In the last year on college campuses, conflicting views about what exactly is protected by the First Amendment have resulted in schisms ranging from fierce debates to outright violence, as was the case when two students were carted off, bloodied and in handcuffs, after coming to blows over alt-right white nationalist Richard Spencer’s visit to Auburn University.
At the same time, a number of universities and colleges, bowing to student pressure and likely hoping to avoid similar incidents, joined a long list of institutions disinviting high-profile speakers perceived as potentially incendiary — among them, divisive British political commentator Milo Yiannopoulos, rapper Action Bronson and right-wing pundit Ann Coulter.
But, said ASU Professor and SCETL Founding Director Paul Carrese, allowing for argument and civil dialogue between parties who disagree is “what universities are all about.”
“This year’s (lecture series) theme rose out of an immediate question facing universities and colleges about speakers on campus sparking protests and even violence, and being disinvited or shutting down the campus,” Carrese said.

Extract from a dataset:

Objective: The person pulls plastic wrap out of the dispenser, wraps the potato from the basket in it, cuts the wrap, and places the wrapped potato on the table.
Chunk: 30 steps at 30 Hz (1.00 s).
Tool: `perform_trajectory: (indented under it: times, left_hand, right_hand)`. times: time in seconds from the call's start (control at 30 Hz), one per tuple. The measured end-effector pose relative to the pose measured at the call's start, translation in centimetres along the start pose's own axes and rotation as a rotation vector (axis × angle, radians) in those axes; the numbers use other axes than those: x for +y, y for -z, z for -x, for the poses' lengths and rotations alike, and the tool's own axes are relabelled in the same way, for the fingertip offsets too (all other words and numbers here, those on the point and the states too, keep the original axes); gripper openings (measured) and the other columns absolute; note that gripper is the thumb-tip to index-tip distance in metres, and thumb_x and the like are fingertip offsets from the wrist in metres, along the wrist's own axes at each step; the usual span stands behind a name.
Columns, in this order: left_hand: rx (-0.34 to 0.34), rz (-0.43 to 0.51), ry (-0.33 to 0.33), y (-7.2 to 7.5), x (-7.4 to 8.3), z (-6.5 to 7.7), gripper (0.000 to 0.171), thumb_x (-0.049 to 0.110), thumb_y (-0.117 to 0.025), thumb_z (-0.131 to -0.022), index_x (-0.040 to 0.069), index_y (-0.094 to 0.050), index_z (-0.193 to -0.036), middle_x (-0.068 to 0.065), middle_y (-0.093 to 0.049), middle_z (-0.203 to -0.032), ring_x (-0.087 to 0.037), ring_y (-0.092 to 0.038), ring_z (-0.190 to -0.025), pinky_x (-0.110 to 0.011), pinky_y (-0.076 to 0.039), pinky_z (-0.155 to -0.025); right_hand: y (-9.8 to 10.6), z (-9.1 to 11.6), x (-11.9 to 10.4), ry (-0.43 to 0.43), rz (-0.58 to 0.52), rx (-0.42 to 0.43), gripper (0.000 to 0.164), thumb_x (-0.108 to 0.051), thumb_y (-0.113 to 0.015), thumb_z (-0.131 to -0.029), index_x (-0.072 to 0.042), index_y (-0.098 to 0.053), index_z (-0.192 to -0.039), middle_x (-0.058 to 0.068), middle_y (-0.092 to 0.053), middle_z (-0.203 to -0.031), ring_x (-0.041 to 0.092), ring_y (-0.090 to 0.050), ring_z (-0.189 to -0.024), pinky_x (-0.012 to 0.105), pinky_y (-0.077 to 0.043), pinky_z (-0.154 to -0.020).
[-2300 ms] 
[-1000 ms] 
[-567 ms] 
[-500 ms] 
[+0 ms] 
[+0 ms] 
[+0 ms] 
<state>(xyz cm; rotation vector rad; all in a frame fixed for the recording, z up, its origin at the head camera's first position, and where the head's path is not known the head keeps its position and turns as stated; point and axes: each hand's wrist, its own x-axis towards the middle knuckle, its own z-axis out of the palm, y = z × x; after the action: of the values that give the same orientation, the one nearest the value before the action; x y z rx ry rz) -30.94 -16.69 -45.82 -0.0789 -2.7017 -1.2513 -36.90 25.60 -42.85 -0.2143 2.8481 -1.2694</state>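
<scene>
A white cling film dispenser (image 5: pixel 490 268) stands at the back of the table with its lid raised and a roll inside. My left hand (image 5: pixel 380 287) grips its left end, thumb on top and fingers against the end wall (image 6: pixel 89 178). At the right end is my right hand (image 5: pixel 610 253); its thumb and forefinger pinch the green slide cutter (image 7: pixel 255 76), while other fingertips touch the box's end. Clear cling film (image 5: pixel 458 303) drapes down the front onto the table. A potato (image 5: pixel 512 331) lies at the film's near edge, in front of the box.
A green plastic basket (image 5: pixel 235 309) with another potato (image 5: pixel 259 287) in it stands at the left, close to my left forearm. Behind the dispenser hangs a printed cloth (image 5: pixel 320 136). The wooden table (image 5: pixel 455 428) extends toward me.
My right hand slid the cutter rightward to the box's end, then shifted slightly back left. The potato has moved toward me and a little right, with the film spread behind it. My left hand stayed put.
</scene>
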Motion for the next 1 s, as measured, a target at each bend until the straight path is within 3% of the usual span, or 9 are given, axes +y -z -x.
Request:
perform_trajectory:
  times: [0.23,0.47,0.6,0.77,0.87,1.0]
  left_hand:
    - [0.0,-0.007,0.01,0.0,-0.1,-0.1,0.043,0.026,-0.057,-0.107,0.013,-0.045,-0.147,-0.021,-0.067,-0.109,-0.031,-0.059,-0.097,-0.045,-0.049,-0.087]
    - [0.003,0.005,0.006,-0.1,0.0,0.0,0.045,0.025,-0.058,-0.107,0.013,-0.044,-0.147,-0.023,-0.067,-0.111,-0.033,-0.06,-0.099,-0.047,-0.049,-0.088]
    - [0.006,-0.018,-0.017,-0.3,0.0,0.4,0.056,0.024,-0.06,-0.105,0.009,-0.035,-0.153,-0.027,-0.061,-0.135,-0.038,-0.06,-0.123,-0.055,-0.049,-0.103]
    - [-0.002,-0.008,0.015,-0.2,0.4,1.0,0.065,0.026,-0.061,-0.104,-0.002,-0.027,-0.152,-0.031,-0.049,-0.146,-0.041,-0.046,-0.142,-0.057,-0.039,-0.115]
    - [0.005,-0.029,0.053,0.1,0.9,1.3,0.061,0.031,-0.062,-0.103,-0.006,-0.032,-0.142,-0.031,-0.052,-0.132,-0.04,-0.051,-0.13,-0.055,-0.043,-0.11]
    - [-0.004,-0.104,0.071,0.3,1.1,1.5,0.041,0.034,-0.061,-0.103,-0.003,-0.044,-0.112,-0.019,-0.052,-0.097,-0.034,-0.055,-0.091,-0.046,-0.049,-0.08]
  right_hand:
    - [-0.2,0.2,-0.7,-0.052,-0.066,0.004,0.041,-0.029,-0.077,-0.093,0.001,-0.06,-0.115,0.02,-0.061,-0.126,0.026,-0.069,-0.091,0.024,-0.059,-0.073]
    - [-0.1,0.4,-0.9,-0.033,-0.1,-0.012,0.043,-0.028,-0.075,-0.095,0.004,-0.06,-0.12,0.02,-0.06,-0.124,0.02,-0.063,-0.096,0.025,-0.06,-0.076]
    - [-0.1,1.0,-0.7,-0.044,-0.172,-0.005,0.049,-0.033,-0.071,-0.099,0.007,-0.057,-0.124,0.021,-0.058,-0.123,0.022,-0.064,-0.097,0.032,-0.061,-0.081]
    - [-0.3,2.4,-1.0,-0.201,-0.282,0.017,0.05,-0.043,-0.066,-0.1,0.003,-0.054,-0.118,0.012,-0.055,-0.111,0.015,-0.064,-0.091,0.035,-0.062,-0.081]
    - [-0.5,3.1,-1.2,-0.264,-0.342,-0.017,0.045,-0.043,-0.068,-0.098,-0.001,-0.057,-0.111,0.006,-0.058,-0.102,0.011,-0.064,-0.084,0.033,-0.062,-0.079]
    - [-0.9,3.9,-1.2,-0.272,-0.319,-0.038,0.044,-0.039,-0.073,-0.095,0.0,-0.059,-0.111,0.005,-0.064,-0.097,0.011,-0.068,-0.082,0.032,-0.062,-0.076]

“The larger issue is, what is a university or college’s mission? … We thought our mission was not to provide a specific answer but that the School of Civic and Economic Thought and Leadership could be a national space to have the debate about that.”

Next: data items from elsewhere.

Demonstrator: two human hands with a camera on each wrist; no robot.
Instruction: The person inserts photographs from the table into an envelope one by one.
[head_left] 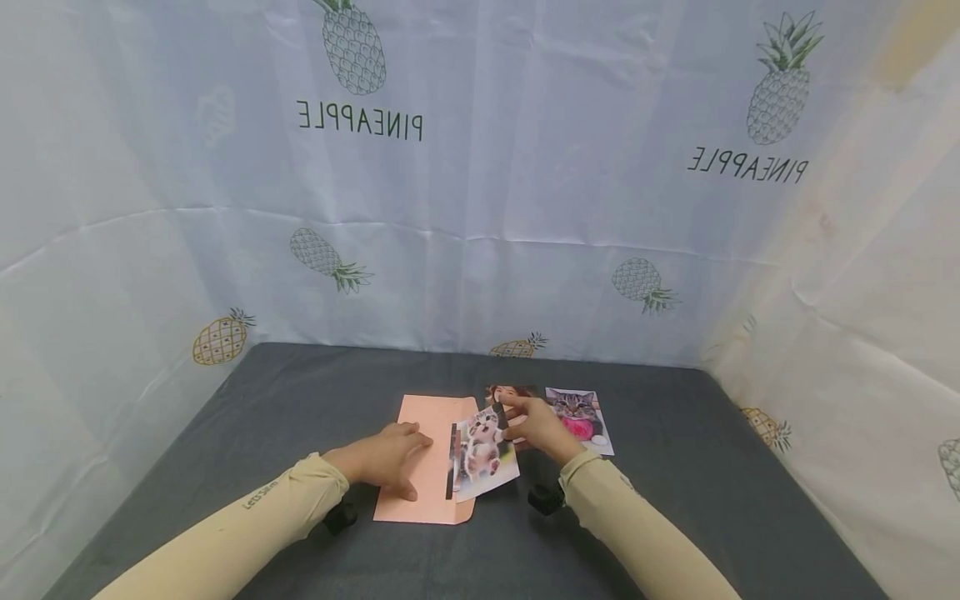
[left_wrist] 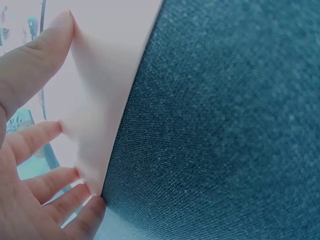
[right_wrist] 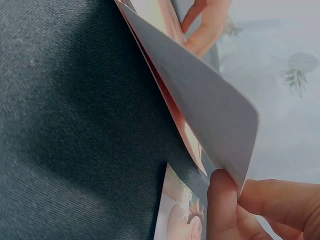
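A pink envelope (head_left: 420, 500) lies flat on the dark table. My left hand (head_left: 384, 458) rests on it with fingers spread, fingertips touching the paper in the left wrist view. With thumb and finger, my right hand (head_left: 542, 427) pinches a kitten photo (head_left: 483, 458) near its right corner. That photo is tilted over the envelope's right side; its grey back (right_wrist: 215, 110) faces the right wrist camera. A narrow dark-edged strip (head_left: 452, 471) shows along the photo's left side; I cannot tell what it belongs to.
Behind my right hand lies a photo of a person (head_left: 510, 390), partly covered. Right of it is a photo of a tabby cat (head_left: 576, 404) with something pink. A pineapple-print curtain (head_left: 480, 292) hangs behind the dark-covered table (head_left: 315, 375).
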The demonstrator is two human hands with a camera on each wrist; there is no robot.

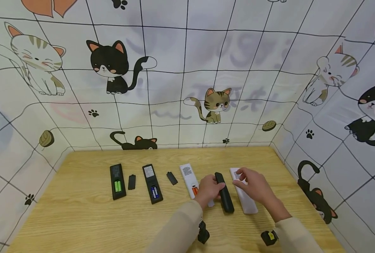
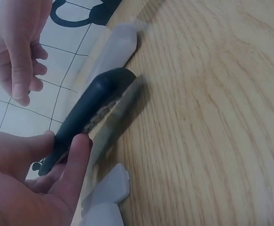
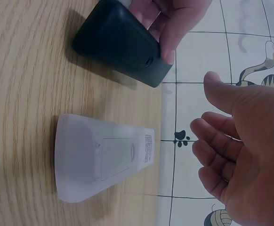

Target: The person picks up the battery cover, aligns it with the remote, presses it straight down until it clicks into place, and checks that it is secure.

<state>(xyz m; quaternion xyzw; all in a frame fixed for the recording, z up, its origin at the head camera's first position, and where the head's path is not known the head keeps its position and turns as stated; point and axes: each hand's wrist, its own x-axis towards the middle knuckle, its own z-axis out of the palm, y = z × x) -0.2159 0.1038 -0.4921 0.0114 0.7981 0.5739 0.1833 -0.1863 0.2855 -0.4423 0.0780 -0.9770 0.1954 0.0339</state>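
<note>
My left hand [image 1: 210, 191] pinches a black remote control [image 1: 226, 196] between thumb and fingers. In the left wrist view the black remote [image 2: 92, 101] is lifted off the wood, its button side facing down. Its back with a closed battery cover shows in the right wrist view. My right hand [image 1: 254, 185] hovers above a white remote control [image 1: 247, 202], fingers loosely bent and holding nothing. That white remote [image 3: 104, 160] lies back up, its battery cover closed.
Left of the hands lie a white remote [image 1: 187, 172] with an orange battery showing, a loose white battery cover [image 1: 211, 203], and two black remotes [image 1: 116, 175] [image 1: 149, 175] with exposed batteries. Two black battery covers [image 1: 132, 182] [image 1: 172, 178] lie among them. Cat-print fabric [image 1: 165, 88] surrounds the wooden table [image 1: 89, 225].
</note>
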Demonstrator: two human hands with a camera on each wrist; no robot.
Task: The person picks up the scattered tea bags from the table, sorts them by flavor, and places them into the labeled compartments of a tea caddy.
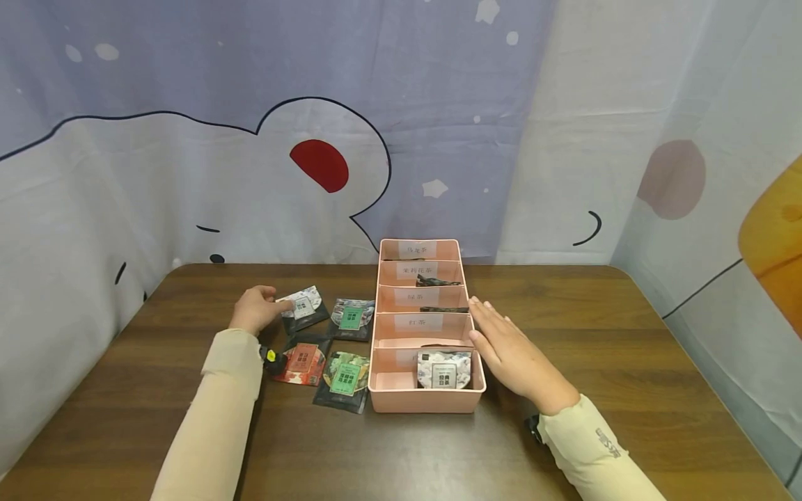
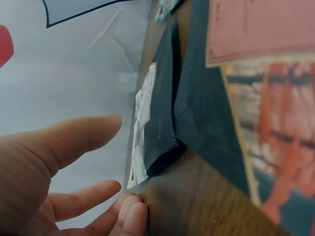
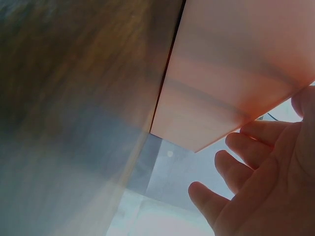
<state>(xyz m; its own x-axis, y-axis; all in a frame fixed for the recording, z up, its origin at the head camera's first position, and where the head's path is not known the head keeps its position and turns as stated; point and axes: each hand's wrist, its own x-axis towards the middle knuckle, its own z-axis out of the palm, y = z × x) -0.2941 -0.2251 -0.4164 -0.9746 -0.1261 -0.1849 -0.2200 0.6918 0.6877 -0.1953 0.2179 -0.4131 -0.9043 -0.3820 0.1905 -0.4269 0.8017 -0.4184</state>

At Tuesday night’s event — co-sponsored by the Walter Cronkite School of Journalism and Mass Communication and the Sandra Day O'Connor College of Law — Abrams was introduced by Associate Professor of Journalism Joseph Russomanno, who said there may be no one else who has worked so hard to uphold the First Amendment as Abrams.
After being welcomed to the stage, Abrams expressed his pleasure at being the first to speak in such “a series of lectures at time when the country desperately needs to be thinking about free speech and intellectual diversity.”

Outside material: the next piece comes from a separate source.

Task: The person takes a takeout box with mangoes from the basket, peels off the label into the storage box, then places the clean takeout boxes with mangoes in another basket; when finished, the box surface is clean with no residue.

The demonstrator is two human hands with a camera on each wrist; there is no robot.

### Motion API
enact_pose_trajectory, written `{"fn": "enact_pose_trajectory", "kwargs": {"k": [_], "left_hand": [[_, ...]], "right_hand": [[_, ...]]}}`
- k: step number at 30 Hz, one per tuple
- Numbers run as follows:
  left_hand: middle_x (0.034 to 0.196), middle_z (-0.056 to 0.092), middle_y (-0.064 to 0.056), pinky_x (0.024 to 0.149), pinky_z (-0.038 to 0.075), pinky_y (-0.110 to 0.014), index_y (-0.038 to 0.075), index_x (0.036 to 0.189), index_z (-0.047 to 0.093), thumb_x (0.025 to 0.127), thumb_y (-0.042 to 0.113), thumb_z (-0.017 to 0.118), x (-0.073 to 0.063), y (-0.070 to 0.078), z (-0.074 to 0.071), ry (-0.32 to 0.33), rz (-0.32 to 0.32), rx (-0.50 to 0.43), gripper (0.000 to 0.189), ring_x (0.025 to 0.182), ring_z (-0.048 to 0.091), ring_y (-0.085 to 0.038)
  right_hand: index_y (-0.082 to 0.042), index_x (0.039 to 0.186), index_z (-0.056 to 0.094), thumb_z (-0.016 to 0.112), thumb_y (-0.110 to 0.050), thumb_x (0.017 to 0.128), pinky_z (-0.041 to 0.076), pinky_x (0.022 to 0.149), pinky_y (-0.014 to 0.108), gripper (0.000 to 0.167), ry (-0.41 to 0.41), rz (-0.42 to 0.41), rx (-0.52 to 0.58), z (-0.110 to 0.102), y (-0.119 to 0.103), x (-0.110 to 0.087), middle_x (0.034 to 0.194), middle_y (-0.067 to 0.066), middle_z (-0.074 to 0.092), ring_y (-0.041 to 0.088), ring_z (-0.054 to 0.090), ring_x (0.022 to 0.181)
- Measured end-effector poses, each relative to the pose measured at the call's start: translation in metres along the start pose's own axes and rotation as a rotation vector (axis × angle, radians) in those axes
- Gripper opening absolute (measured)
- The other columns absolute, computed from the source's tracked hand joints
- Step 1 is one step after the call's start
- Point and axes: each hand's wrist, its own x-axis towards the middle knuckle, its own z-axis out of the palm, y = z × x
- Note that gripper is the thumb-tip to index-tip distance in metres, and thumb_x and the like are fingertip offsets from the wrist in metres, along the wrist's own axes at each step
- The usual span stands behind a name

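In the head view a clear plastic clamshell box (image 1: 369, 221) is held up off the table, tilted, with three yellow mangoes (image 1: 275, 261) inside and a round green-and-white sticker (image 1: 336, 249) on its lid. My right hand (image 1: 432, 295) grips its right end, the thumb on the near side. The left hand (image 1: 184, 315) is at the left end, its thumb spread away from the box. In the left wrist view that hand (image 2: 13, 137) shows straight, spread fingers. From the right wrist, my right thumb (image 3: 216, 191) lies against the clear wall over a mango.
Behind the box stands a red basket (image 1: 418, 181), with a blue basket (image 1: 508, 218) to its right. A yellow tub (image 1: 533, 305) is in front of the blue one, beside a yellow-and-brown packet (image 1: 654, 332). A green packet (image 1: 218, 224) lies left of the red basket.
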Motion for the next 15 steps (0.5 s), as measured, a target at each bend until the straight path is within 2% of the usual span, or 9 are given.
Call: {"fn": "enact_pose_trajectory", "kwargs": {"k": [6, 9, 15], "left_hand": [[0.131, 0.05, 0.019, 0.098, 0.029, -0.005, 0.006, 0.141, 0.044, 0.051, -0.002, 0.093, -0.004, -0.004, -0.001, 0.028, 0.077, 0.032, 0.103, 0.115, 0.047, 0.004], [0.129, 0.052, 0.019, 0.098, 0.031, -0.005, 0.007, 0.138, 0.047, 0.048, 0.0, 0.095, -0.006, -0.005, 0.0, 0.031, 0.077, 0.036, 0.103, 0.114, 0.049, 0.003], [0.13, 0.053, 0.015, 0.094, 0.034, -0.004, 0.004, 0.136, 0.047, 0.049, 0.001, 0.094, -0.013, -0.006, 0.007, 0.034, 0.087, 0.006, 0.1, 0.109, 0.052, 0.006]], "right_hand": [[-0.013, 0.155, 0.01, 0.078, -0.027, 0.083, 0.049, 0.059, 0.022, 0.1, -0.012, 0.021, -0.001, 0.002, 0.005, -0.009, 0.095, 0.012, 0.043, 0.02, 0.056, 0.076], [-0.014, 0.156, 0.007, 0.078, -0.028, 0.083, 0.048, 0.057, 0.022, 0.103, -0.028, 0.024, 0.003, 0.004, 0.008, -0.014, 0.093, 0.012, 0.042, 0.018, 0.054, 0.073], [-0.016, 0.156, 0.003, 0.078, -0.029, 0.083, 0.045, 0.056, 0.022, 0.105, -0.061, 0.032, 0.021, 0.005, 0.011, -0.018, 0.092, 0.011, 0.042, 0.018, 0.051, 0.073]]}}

He then recounted with dismay recent testimony he gave to the Senate Judiciary Committee in which he found it “almost too easy” to list a number of recent incidents involving the misinterpretation or suppression of free speech on college campuses.
In regards to a lawsuit filed just last week against Michigan State University for refusing to provide a space for Spencer to speak, Abrams said, “His views I consider to be ugly in nature, and I am not at all alone in thinking that.”
However, free speech protects even potentially incendiary speakers invited to speak on campuses.
“Discrimination on the basis of message and content cannot be tolerated under the First Amendment,” he said. “That being so, speech must be permitted and campuses must take adequate precautions to prevent violence.”
Abrams’ encouragement of the audience to consider the rationale behind free-speech laws echoes SCETL’s goal to involve and educate the university and community at large about civil discourse and fundamental American values and principles.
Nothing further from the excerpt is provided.